2.3 Defining of nutritional status and outcomes

This study adopted a simplified method for calculating the GNRI as reported before. The GNRI was determined using the formula GNRI = [14.89 × serum albumin (g/dL)] + [41.7 × actual BMI/ideal BMI], where the ideal BMI was defined as 22 kg/m2. In cases where a patient’s BMI surpassed the ideal value, the ratio of “actual BMI/ideal BMI” was standardized to 1 (14, 15). The principal endpoint of the study was the 30-day death rate post-admission, while the secondary outcome was the 365-day mortality rate. The 30-day mortality rate is a widely accepted standard in cardiology for evaluating the immediate outcomes following an acute event such as AMI. It provides insights into the effectiveness of initial treatments and interventions during the critical early phase of recovery. On the other hand, 365-day mortality offers a broader perspective on long-term survival, capturing the impact of both short-term and sustained factors that influence patient prognosis over a full year.

2.4 Statistical analysis

The data for continuously distributed normally distributed variables were shown as the mean ± standard deviation (x̅ ± s). To evaluate the normality of continuous data, the Shapiro–Wilk test was utilized. Student’s t-test was carried out for group comparisons. Regarding categorical variables, descriptive statistics were presented in the form of percentages and frequencies. The chi-square test was employed to make group comparisons. Three distinct cox regression models were developed. The initial Model 1 was a fundamental model, which did not account for any covariates. Model 2 was formulated based on Model 1, incorporating age and sex as covariates for adjustment, so as to rule out the possible confounding impacts of these two elements on the outcomes. Model 3 was further expanded on this by incorporating additional variables: hypertension, hyperlipidemia, COPD, lymphocyte count, RDW, creatinine, urea nitrogen, PaO₂, sodium, beta-blocker, antiplatelet and calcium, to more comprehensively assess the influence of GNRI under the combined effect of multiple factors. The GNRI was divided into four levels from low to high as a categorical variable referring to previous studies (15). Based on this, a Kaplan–Meier survival analysis method was developed to clarify the disparities in all-cause mortality among groups, utilizing the log-rank test to assess inter-group differences. Additionally, the trend effect of different levels of GNRI in the Cox regression models was assessed. A four-knot restricted cubic spline (RCS) curves and threshold effect analysis were used to study the non-linear correlation. Additionally, subgroup analyses were performed.

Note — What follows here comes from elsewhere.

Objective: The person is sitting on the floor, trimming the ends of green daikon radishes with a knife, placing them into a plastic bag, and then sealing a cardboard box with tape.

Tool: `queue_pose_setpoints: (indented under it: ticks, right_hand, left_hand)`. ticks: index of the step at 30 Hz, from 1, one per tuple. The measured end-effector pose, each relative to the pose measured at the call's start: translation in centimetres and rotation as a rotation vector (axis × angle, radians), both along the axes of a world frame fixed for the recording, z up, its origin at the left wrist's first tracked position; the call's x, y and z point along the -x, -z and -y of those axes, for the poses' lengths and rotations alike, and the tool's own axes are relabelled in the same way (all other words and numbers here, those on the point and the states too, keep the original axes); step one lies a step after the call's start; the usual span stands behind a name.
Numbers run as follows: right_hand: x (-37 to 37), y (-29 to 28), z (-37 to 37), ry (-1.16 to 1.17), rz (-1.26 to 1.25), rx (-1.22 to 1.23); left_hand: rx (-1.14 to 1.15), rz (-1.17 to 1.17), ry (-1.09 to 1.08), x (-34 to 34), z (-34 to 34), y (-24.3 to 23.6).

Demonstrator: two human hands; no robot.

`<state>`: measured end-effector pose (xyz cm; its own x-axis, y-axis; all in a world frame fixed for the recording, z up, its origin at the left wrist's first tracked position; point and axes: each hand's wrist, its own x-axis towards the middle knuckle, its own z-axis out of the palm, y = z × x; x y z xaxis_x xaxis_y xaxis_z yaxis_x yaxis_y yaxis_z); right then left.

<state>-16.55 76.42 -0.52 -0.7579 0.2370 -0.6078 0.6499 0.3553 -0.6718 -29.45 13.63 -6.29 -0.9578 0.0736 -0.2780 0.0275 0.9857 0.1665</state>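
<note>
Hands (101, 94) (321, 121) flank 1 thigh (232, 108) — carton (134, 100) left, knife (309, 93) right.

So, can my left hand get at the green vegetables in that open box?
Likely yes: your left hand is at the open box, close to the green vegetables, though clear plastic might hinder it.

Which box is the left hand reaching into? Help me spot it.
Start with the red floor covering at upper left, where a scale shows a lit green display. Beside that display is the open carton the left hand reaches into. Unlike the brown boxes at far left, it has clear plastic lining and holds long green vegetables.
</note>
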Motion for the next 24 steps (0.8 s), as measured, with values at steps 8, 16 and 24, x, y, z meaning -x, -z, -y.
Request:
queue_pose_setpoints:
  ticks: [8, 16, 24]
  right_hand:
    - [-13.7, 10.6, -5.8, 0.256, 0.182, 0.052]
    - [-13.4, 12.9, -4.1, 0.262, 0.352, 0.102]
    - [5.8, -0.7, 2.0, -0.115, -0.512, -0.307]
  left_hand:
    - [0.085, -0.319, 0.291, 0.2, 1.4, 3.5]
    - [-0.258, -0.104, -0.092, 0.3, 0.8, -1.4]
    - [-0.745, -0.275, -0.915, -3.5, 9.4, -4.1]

Mediation analysis was performed using the “mediation” package in R language to evaluate the mediating role of inflammatory markers (lymphocytes). Moreover, landmark analysis was used to separately examine the associations of GNRI with mortality within 20 days and after 20 days (20–30 days), as well as within 240 days and after 240 days (240–365 days). Finally, subgroup analyses were conducted based on gender, hypertension, diabetes, stroke, hyperlipidemia, COPD, and age.

The present study’s statistical analysis was carried out with the utilization of R Studio (R4.1.0 version) and Decision Chain (4.1 version). A two-tailed p value below 0.05 was regarded as statistically significant.

3 Results

3.1 Patient characteristics

This study encompassed 895 patients who had AMI. Significant disparities in demographic features were manifested among the groups, specifically in relation to age, BMI, the distribution of genders, as well as the medical histories of hypertension, diabetes mellitus, stroke, hyperlipidemia, and COPD (p < 0.05; Table 1).

Table 1

Table 1. Patients’ general clinical characteristics.

3.2 Survival analysis

The survival curves for AMI patients up to 30 days after hospitalization showed a clear diverging trend, and the log-rank test further confirmed that these inter-group differences were statistically significant (p < 0.0001; Figure 2A). Similar to the 30-day results, the survival curves of the groups also exhibited significant differences at later time points. The disparities detected among the groups were of a notably high statistical significance (p < 0.0001; Figure 2B).

Figure 2

Figure 2. The Kaplan–Meier survival analysis curve for all-cause mortality. (A) Intergroup comparison of mortality rates within 30 days, (B) intergroup comparison of mortality rates within 365 days.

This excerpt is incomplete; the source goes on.